Problem — With the pictures excluded, reproduce all of the data exactly.

******

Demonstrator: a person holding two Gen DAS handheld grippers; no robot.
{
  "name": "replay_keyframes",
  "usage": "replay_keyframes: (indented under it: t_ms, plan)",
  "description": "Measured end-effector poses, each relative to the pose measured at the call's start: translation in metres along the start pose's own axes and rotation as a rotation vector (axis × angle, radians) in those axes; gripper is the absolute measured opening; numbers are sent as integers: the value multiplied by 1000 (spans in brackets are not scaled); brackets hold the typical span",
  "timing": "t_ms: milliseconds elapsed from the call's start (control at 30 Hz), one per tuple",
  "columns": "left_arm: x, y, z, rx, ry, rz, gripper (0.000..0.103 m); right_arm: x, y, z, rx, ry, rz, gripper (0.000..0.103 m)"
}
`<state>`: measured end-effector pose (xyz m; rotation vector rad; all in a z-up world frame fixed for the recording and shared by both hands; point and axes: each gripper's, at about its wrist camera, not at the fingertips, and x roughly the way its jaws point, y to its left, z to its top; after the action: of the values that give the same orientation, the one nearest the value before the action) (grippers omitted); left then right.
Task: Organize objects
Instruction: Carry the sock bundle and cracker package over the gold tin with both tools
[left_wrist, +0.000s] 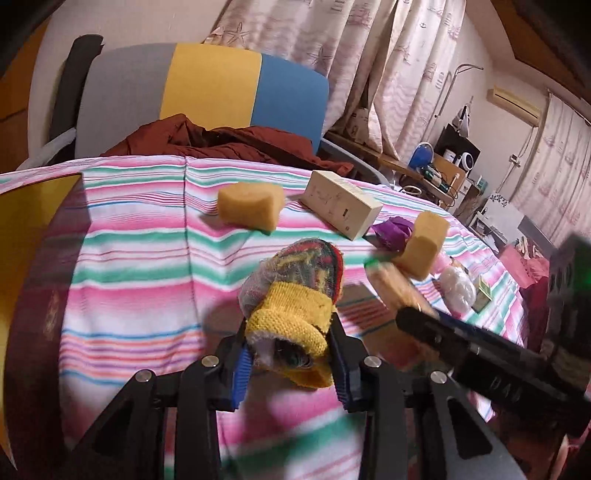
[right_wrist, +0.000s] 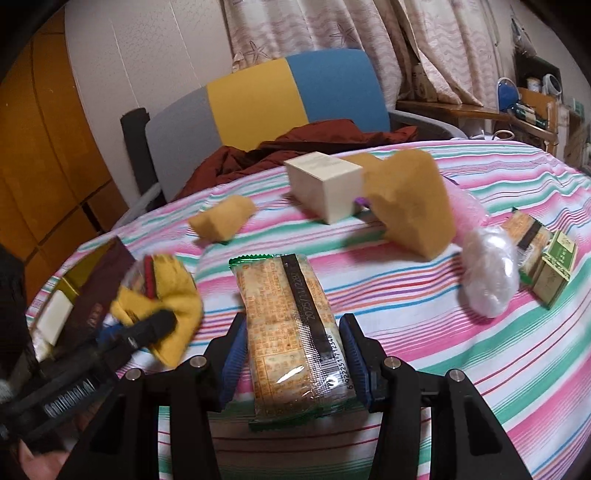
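Observation:
My left gripper (left_wrist: 290, 360) is shut on a rolled sock (left_wrist: 295, 291) with a yellow cuff, held above the striped cloth (left_wrist: 147, 258). My right gripper (right_wrist: 291, 350) is shut on a cracker packet (right_wrist: 291, 332) in clear wrap, also above the cloth. The right gripper and its packet (left_wrist: 395, 291) show blurred at the right of the left wrist view. The left gripper with the sock (right_wrist: 166, 295) shows at the left of the right wrist view.
On the cloth lie two yellow sponges (left_wrist: 251, 206) (left_wrist: 424, 243), a cream box (left_wrist: 340, 203), a purple item (left_wrist: 391, 229), a white bag (right_wrist: 487, 273), a second cracker packet (right_wrist: 524, 229), a green box (right_wrist: 554, 269). A dark red and gold box (left_wrist: 37, 277) stands left. A chair (left_wrist: 207, 99) with red fabric stands behind.

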<state>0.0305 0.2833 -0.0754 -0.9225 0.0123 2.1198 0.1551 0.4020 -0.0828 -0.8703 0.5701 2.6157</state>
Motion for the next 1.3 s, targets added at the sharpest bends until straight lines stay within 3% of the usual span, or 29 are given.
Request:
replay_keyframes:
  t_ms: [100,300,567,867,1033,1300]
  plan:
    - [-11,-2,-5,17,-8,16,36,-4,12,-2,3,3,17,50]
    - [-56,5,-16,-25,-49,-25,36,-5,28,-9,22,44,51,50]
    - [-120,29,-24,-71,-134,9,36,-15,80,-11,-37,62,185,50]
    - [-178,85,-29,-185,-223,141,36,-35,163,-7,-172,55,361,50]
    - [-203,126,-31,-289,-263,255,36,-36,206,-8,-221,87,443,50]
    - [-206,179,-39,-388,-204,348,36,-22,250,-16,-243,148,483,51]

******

Task solution —
Demonstrator: a person holding two Gen DAS handheld grippers; no robot.
{
  "name": "replay_keyframes",
  "usage": "replay_keyframes: (indented under it: t_ms, plan)",
  "description": "Measured end-effector poses, each relative to the pose measured at the call's start: translation in metres along the start pose's own axes and rotation as a rotation vector (axis × angle, radians) in those axes; gripper is the absolute measured opening; numbers are sent as integers: the value multiplied by 1000 (spans in brackets are not scaled); brackets hold the typical span",
  "timing": "t_ms: milliseconds elapsed from the call's start (control at 30 Hz), one per tuple",
  "columns": "left_arm: x, y, z, rx, ry, rz, gripper (0.000..0.103 m); right_arm: x, y, z, rx, ry, rz, gripper (0.000..0.103 m)"
}
`<state>`: measured end-effector pose (xyz m; rotation vector rad; all in a z-up world frame fixed for the recording and shared by both hands; point and axes: each gripper's, at about its wrist camera, not at the fingertips, and x roughly the way its jaws point, y to its left, z to its top; after the action: of the values that give the same orientation, the one nearest the value before the action) (grippers omitted); left then right.
Task: Organize objects
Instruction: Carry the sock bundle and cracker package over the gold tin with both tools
[left_wrist, +0.000s] 
[right_wrist, +0.000s] 
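Observation:
My left gripper (left_wrist: 290, 360) is shut on a rolled sock (left_wrist: 295, 291) with a yellow cuff, held above the striped cloth (left_wrist: 147, 258). My right gripper (right_wrist: 291, 350) is shut on a cracker packet (right_wrist: 291, 332) in clear wrap, also above the cloth. The right gripper and its packet (left_wrist: 395, 291) show blurred at the right of the left wrist view. The left gripper with the sock (right_wrist: 166, 295) shows at the left of the right wrist view.
On the cloth lie two yellow sponges (left_wrist: 251, 206) (left_wrist: 424, 243), a cream box (left_wrist: 340, 203), a purple item (left_wrist: 391, 229), a white bag (right_wrist: 487, 273), a second cracker packet (right_wrist: 524, 229), a green box (right_wrist: 554, 269). A dark red and gold box (left_wrist: 37, 277) stands left. A chair (left_wrist: 207, 99) with red fabric stands behind.
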
<state>0.0305 0.2833 -0.0754 -0.9225 0.0123 2.1198 0.1551 0.4020 -0.0828 -0.8703 0.5701 2.6157</state>
Motion for the next 1.3 s, targets added at the sharpest bends until straight lines stay within 3% of the usual span, or 29 are given.
Request:
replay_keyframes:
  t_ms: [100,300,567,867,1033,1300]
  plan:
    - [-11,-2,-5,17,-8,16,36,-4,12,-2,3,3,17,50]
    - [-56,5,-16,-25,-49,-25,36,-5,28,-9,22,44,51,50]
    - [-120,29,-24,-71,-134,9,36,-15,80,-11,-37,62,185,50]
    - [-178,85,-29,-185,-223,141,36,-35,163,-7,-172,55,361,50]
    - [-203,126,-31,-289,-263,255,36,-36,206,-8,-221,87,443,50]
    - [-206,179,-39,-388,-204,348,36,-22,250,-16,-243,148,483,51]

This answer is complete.